Research efforts in the field of Neuroscience are driven by the need for new therapies to treat central nervous system disorders, such as Glioblastoma (GBM), the most common malignancy among glial cancers. In recent decades, more and more interdisciplinary studies on biomaterials and novel technologies have emerged. In particular, the application of nanotechnology to medicine has opened up new treatment options since nanoparticles (NPs) can transport high doses of drugs and can be functionalized to target the tumor specifically. However, there is a large gap between basic research and real applications, as few discoveries are translated into new technologies or medicines. One of the main reasons for the failure of the transfer of nanomaterials to the clinic is that NPs fail to adequately overcome biological barriers, which leads to a low accumulation of the drug in the tumor, as well as a nonspecific distribution. When NPs are administered intravenously, opsonin adsorption can cause sequestration of nanosystems by cells of the mononuclear phagocytic system, resulting in low accumulation in the tumor. In the case of GBM, in addition to reach the target tumor, the NPs must cross the blood-brain barrier (BBB). To prolong systemic circulation and increase the tumor targeting, a new type of biomimetic nanosystem (cell membrane-camouflage NPs) has recently gained attention. Several sources of cell membranes have been explored to coat the surface of NPs, although the efficacy of the neural cell membrane coatings has been poorly investigated.

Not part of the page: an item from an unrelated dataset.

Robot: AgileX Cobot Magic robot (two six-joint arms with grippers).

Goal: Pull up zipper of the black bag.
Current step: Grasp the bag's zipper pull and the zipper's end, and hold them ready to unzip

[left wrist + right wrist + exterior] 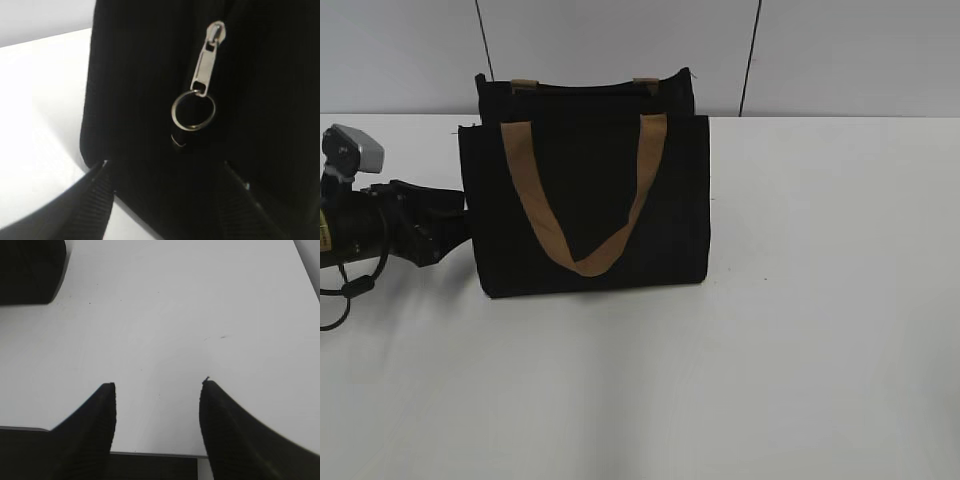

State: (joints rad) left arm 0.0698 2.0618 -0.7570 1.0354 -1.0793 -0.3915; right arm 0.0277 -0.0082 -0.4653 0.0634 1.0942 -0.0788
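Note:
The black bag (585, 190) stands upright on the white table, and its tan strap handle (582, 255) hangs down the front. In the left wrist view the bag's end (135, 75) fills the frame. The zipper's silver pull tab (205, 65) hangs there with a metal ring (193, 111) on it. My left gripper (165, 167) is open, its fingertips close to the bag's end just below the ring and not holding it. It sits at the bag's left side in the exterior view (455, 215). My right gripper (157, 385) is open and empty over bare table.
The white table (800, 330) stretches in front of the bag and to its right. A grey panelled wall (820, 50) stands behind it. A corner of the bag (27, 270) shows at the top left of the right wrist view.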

In this study, we explored the potential of cell membrane-coated NPs (CM-NPS) as a strategy to improve GBM targeting. We optimized the CM isolation protocol and extensively characterized the CM-NPs, demonstrating excellent colloidal stability in biological conditions. Flow cytometry revealed enhanced uptake compared to non-coated NPs. Additionally, the coating not only did not impede the physiological passage of NPs across the human in vitro BBB but, interestingly, increased the BBB permeability to NPs. These findings highlight that biomimetic coating of NPs with GBM cells is a potential strategy to create platforms for targeted chemotherapy of GBM.